Proxmox 8.1 - kernel 6.5.11-4 - rcu_sched stall CPU

We had this problem on hosts with Intel(R) Xeon(R) Gold 6130 CPU @ 2.10GHz.
kernel 6.5.11-5 fixed it.
Thanks for your (and others) feedback!
when will it hit the enterprise repository?
If nothing comes up, it should get moved to the enterprise repositories still this week (but not today, that'd be rushing it, even if it's a very targeted small fix).
 
We've also just applied 6.5.11-5 to various Intel-based hypervisors (differing Xeon models) and it looks to have resolved the issue, thanks
 
when will it hit the enterprise repository?
FYI: Thanks to the feedback here, and the minimal regression potential between the previous version, we moved that kernel to the enterprise repository today.
 
If a live VM is migrated from the affected node (6.5.11-4) to the repaired node (6.5.11-6), will the VM survive? Or for a successful live migration VM both nodes must have 6.5.11-6?

Thanks.
 
Hi,
If a live VM is migrated from the affected node (6.5.11-4) to the repaired node (6.5.11-6), will the VM survive? Or for a successful live migration VM both nodes must have 6.5.11-6?

Thanks.
the issue is specific to the target of the migration, so migrating to a target with the fixed kernel is fine.
 
  • Like
Reactions: Jackobli
FYI, a preliminary fix for the issue was applied in git and will be included in the next kernel build. There is no package available yet, but should be soon if no issues pop up during internal testing.

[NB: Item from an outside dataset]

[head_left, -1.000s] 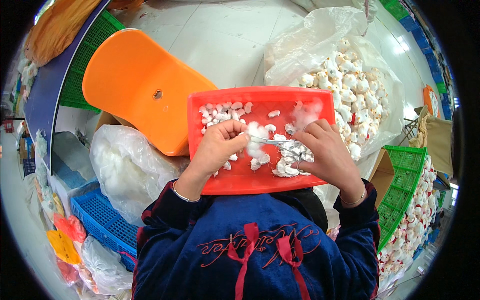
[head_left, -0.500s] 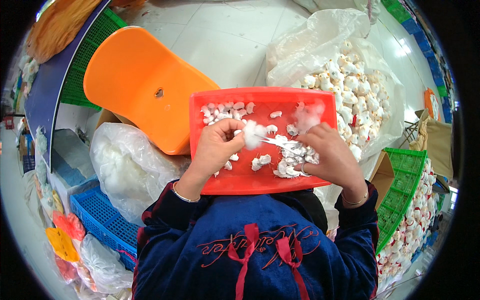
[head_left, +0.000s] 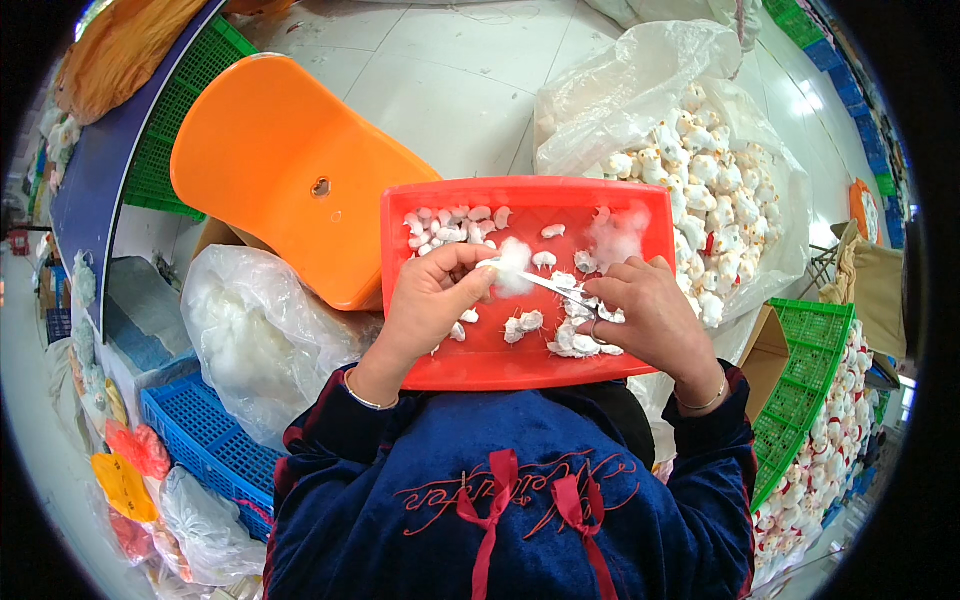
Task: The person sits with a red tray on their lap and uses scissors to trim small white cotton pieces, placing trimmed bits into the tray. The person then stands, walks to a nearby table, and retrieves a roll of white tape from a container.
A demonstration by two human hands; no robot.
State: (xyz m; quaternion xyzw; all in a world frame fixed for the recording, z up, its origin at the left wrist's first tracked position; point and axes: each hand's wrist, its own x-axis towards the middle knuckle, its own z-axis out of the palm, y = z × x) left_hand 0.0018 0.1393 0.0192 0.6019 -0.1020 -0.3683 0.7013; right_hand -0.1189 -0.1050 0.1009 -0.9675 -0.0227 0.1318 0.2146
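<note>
A red plastic tray [head_left: 640, 210] rests on my lap with several small white plush pieces [head_left: 445, 225] scattered in it. My left hand [head_left: 430, 305] pinches a small white piece topped by a tuft of white stuffing [head_left: 513, 262]. My right hand [head_left: 645, 315] grips metal tweezers [head_left: 540, 282] whose tips reach into that tuft. More white pieces [head_left: 575, 335] lie under my right hand.
An orange plastic stool [head_left: 280, 170] lies tipped at the left. A clear bag of white stuffing [head_left: 250, 335] sits by a blue crate [head_left: 200, 450]. A big clear bag of white plush toys [head_left: 720, 190] stands at the right, a green crate [head_left: 800, 420] of more toys below it.
My left hand lifted a white piece with stuffing off the tray and brought it toward the middle. The tweezers in my right hand now point into the tuft.
</note>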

EDIT: build is currently available on the pvetest repository. You can temporarily enable it (e.g. via the Repositories window in the UI, select your node, it's a sub-entry of Updates), run apt update, pull in the updated kernel with apt install proxmox-kernel-6.5, disable the repository and run apt update again.

EDIT2: To be specific, the first version with the fix is 6.5.11-5. The package is also availabel on the no-subscription repository since a while and likely not too long until it'll be available on the enterprise repository too.


If I didn't miss anything, nobody with AMD CPUs reported the issue yet and the fix from upstream also talks about Intel CPUs. So you should be fine, but it also shouldn't be too long until a fixed kernel is available.
I am running an AMD Ryzen 7 2700 and I get RCU errors and crashes on 8.0.rcu-error.png
 
Hi,
I am running an AMD Ryzen 7 2700 and I get RCU errors and crashes on 8.0.View attachment 59589
what kernel version? Note that this thread is about issues within the guest after migration. If this is on the host, please open a new thread and make sure that have latest BIOS updates and amd64-microcode package installed. In both cases, please provide more details, VM or host configuration, installed package versions, i.e. pveversion -v, workload, etc.
 
Hi,
we are running proxmox (pve-manager/8.1.3/b46aac3b42da5d15 (running kernel: 6.2.16-19-pve)) on an AMD Ryzen 9 5950x CPU with the ASRock Rack X470d4u Mainboard at the latest available BIOS version. Since last week we are experiencing the same RCU errors as @glorwinger .
We also tried different kerneles such as 6.2.17-19-pve and 6.2.16.20-pve but without luck. Now our server is not booting at all. It always hangs on boot with RCU errors. Could it help to reinstall proxmox from scratch?

Best regards Florian
 
Hi,
we are running proxmox (pve-manager/8.1.3/b46aac3b42da5d15 (running kernel: 6.2.16-19-pve)) on an AMD Ryzen 9 5950x CPU with the ASRock Rack X470d4u Mainboard at the latest available BIOS version. Since last week we are experiencing the same RCU errors as @glorwinger .
We also tried different kerneles such as 6.2.17-19-pve and 6.2.16.20-pve but without luck. Now our server is not booting at all. It always hangs on boot with RCU errors. Could it help to reinstall proxmox from scratch?

Best regards Florian
it's should be fixed in 6.5.x kernel. (Seem that your are still using old 6.2.x kernel)
 
Thanks for the heads up. Somehow I missed that. But then again : as my current proxmox installation is not booting anymore how do I get the newest kernel installed?
 
Hi,
We also tried different kerneles such as 6.2.17-19-pve and 6.2.16.20-pve but without luck. Now our server is not booting at all. It always hangs on boot with RCU errors. Could it help to reinstall proxmox from scratch?
what exactly is the error you get? Please try the latest 6.5 kernel, which should've been pulled in automatically by the upgrade to Proxmox VE 8.1. If it wasn't, make sure you have the proxmox-default-kernel package installed.
Thanks for the heads up. Somehow I missed that. But then again : as my current proxmox installation is not booting anymore how do I get the newest kernel installed?
You can use a live-CD and chroot. You might also be able to get the full boot log for a failed attempt like that.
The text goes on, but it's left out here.